1975: Elijah Muhammad, leader of the Nation of Islam, dies. After his son renames the organization and integrates it into
orthodox Islam, Minister Louis Farrakhan reclaims and rebuilds the Nation of Islam.
1977: Alex Haley's "Roots; The saga of an American Family (1976)" is adapted for television, becoming one of the
most popular shows in the history of American television.
1978: Sociologist William Julius Wilson publishes "The Declining Significance of Race", which maintains that class
division and global economic changes, more than racism created a large black underclass.

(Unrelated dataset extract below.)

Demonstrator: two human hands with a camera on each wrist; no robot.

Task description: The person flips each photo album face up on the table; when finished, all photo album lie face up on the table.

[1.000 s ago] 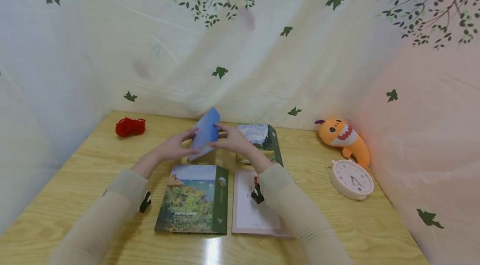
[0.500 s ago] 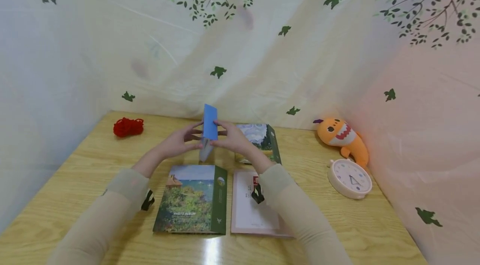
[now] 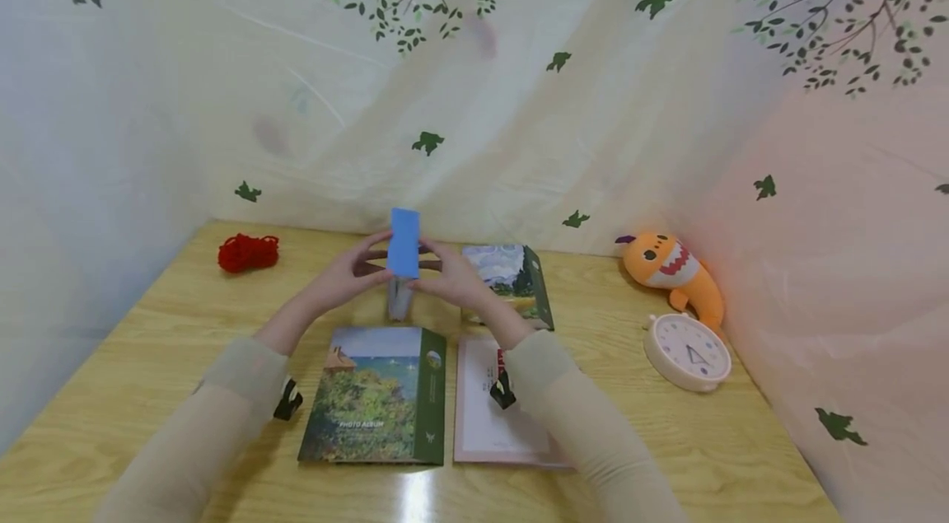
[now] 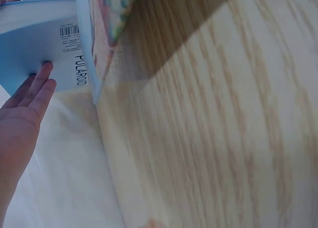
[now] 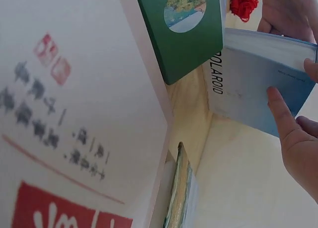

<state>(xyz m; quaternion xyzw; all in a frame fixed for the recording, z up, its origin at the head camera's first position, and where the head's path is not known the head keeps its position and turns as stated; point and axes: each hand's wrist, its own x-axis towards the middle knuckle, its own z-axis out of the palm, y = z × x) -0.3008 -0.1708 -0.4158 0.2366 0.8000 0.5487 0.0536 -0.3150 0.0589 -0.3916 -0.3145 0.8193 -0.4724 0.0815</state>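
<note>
A blue photo album (image 3: pixel 404 243) marked POLAROID stands upright towards the back of the table, its narrow side facing me. My left hand (image 3: pixel 347 276) touches its left side, and straight fingers (image 4: pixel 42 84) lie against the cover in the left wrist view. On the other side, my right hand (image 3: pixel 454 280) presses with an extended index finger (image 5: pixel 282 111), as the right wrist view shows. In front lies a green-spined photo album (image 3: pixel 378 399) with a garden picture. Beside it, a pale pink book (image 3: pixel 482 424) is partly covered by my right sleeve.
Another green-spined album (image 3: pixel 511 276) with a landscape cover lies behind the pink book. Red yarn (image 3: pixel 248 253) sits at the back left. An orange plush shark (image 3: pixel 670 268) and a white clock (image 3: pixel 688 352) occupy the right side. A printed curtain (image 3: pixel 356 119) hangs behind the table.
The blue photo album has turned from a slanted lean to upright, its narrow side swinging round towards me. Both hands have shifted slightly left with it.
</note>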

1982: Singer Michael Jackson creates a sensation wih the album "Thriller", which becomes one of the most popular
albums of all time, selling more than 40 million copies.
1983: Civil rights leader Jesse Jackson announces his intention to run for the Democratic presidential nomination, becoming
the first African-American to make a serious bid for the presidency.
1987: Basketball forward Julius Erving, noted for his balletic leaps toward the basket and climactic slam dunks, retires after
becoming the third professional player to score a career total of 30,000 points.
1990: John Edgar Wideman becomes the first author to twice receive the prestigious PEN/Faulkner Award for Fiction, for his
novels "Sent For You Yesterday" (1983) and "Philadlephia Fire" (1990)
1992: Riots break out in Los Angeles, sparked by the acquittal of four white police officers caught on videotape beating Rodney
King, a black motorist. The riots cause at least 55 deaths and $1 billion in damage.
1992: West Indian poet and playwright Derek Walcott receives the Nobel Prize for Literature.